(PROMPT):
Print the data exactly as written, line for line, and leave its pictures behind.

◇ ◇ ◇ ◇ ◇ ◇ ◇

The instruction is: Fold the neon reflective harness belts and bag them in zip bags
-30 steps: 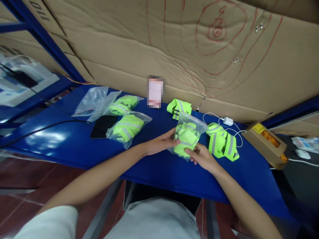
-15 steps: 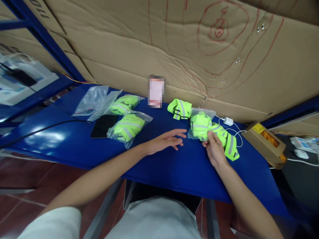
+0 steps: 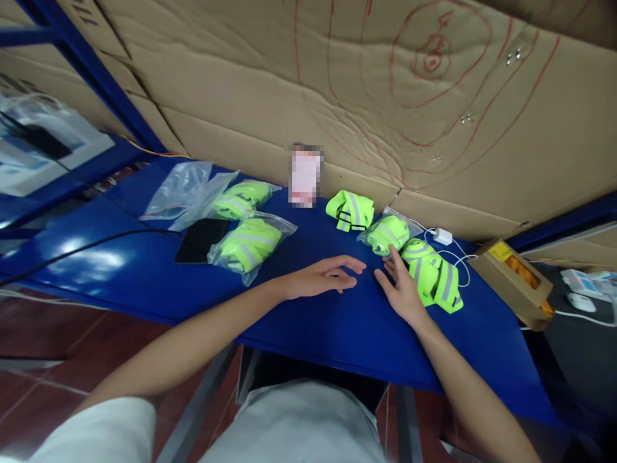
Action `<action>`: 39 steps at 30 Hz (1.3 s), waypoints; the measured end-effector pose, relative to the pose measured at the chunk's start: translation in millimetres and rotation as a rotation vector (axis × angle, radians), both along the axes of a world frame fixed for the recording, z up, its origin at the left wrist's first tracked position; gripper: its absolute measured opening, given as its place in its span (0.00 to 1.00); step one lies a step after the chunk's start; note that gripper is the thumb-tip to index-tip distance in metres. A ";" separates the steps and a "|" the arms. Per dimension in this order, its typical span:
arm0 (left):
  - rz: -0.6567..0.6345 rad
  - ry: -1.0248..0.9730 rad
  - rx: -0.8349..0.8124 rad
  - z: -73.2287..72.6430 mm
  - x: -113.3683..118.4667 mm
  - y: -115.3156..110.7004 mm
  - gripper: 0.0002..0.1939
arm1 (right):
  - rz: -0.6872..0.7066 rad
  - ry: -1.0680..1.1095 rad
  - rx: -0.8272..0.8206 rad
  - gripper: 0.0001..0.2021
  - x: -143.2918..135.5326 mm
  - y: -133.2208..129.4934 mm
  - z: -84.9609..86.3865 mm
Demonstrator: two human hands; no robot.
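My left hand hovers over the middle of the blue table, fingers apart and holding nothing. My right hand is open too, its fingertips at the near edge of a bagged yellow-green strap bundle. Behind it to the left lies an unbagged folded bundle with a black buckle. Loose yellow-green straps with grey stripes spread just right of my right hand. Left of my left hand sit two more bagged bundles, one nearer and one farther back.
Clear plastic bags and a dark flat object lie at the left. A blurred upright card leans on the cardboard wall. At the right are a white charger with its cable and a cardboard box.
My right hand has let go of the bagged bundle, its fingers opening. That bundle now lies lower and slightly farther back on the table. My left hand has barely moved.
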State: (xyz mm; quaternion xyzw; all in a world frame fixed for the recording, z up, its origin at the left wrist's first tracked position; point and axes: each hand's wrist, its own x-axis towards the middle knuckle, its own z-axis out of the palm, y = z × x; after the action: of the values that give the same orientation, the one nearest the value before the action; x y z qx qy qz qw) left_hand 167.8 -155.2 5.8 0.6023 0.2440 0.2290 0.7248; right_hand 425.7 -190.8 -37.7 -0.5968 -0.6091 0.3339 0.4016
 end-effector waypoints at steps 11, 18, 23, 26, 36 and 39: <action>0.214 0.318 0.631 -18.1 2.5 3.8 0.14 | 0.423 -0.588 0.089 0.15 -13.8 -17.1 30.8; 0.169 0.308 0.837 -20.9 5.2 1.5 0.13 | 0.429 -0.647 0.121 0.15 -16.1 -17.5 27.2; 0.498 0.389 1.001 -11.4 14.7 30.2 0.17 | 0.344 -0.616 0.156 0.13 -18.4 -14.0 15.1; 0.519 0.608 1.115 -4.1 24.6 61.7 0.35 | 0.328 -0.609 0.165 0.13 -19.5 -13.2 11.6; 0.422 0.916 1.129 -20.3 50.2 124.1 0.53 | 0.354 -0.638 0.192 0.14 -19.5 -14.7 13.1; 0.399 0.904 1.140 -21.6 48.2 129.6 0.45 | 0.355 -0.627 0.198 0.14 -19.3 -14.7 13.3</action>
State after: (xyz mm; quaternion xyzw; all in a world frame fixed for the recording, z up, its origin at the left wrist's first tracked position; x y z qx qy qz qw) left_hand 216.0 -25.7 -15.8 0.8637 0.4659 0.1773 0.0749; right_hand 406.3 -205.5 -24.4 -0.5134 -0.8258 0.1391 0.1872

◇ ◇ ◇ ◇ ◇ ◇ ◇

(ANSWER FOR THE TASK):
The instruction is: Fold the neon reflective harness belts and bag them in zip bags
-30 steps: 
-15 steps: 
+0 steps: 
Action `<action>`: 39 steps at 30 Hz (1.3 s), waypoints; the measured end-effector pose, relative to the pose measured at the chunk's start: translation in millimetres and rotation as a rotation vector (axis × angle, radians), both along the axes of a world frame fixed for the recording, z up, its origin at the left wrist's first tracked position; gripper: its absolute measured opening, given as its place in its span (0.00 to 1.00); step one lies a step after the chunk's start; note that gripper is the thumb-tip to index-tip distance in metres. A ";" separates the steps and a "|" the arms. Per dimension in this order, its typical span:
arm0 (left):
  - rz: -0.6567..0.6345 rad
  - ry: -1.0248..0.9730 rad
  - rx: -0.8349..0.8124 rad
  - z: -73.2287..72.6430 mm
  - x: -113.3683..118.4667 mm
  - y: -115.3156..110.7004 mm
  - gripper: 0.0002..0.1939
arm1 (right):
  - rz: -0.6872..0.7066 rad
  - ry: -1.0680..1.1095 rad
  - rx: -0.8272..0.8206 rad
  - gripper: 0.0001..0.2021
  - x: -143.2918..135.5326 mm
  - y: -133.2208..129.4934 mm
  - z: -84.9609..86.3865 mm
Demonstrator: two human hands; no robot.
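My left hand hovers over the middle of the blue table, fingers apart and holding nothing. My right hand is open too, its fingertips at the near edge of a bagged yellow-green strap bundle. Behind it to the left lies an unbagged folded bundle with a black buckle. Loose yellow-green straps with grey stripes spread just right of my right hand. Left of my left hand sit two more bagged bundles, one nearer and one farther back.
Clear plastic bags and a dark flat object lie at the left. A blurred upright card leans on the cardboard wall. At the right are a white charger with its cable and a cardboard box.
My right hand has let go of the bagged bundle, its fingers opening. That bundle now lies lower and slightly farther back on the table. My left hand has barely moved.
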State: (xyz mm; quaternion xyzw; all in a world frame fixed for the recording, z up, its origin at the left wrist's first tracked position; point and axes: each hand's wrist, its own x-axis towards the middle knuckle, its own z-axis out of the palm, y = z × x; after the action: of the values that give the same orientation, the one nearest the value before the action; x y z qx qy qz qw) left_hand 167.8 -155.2 5.8 0.6023 0.2440 0.2290 0.7248; right_hand 425.7 -190.8 -37.7 -0.5968 -0.6091 0.3339 0.4016
 end-effector waypoints at steps 11, 18, 23, 26, 36 and 39: <action>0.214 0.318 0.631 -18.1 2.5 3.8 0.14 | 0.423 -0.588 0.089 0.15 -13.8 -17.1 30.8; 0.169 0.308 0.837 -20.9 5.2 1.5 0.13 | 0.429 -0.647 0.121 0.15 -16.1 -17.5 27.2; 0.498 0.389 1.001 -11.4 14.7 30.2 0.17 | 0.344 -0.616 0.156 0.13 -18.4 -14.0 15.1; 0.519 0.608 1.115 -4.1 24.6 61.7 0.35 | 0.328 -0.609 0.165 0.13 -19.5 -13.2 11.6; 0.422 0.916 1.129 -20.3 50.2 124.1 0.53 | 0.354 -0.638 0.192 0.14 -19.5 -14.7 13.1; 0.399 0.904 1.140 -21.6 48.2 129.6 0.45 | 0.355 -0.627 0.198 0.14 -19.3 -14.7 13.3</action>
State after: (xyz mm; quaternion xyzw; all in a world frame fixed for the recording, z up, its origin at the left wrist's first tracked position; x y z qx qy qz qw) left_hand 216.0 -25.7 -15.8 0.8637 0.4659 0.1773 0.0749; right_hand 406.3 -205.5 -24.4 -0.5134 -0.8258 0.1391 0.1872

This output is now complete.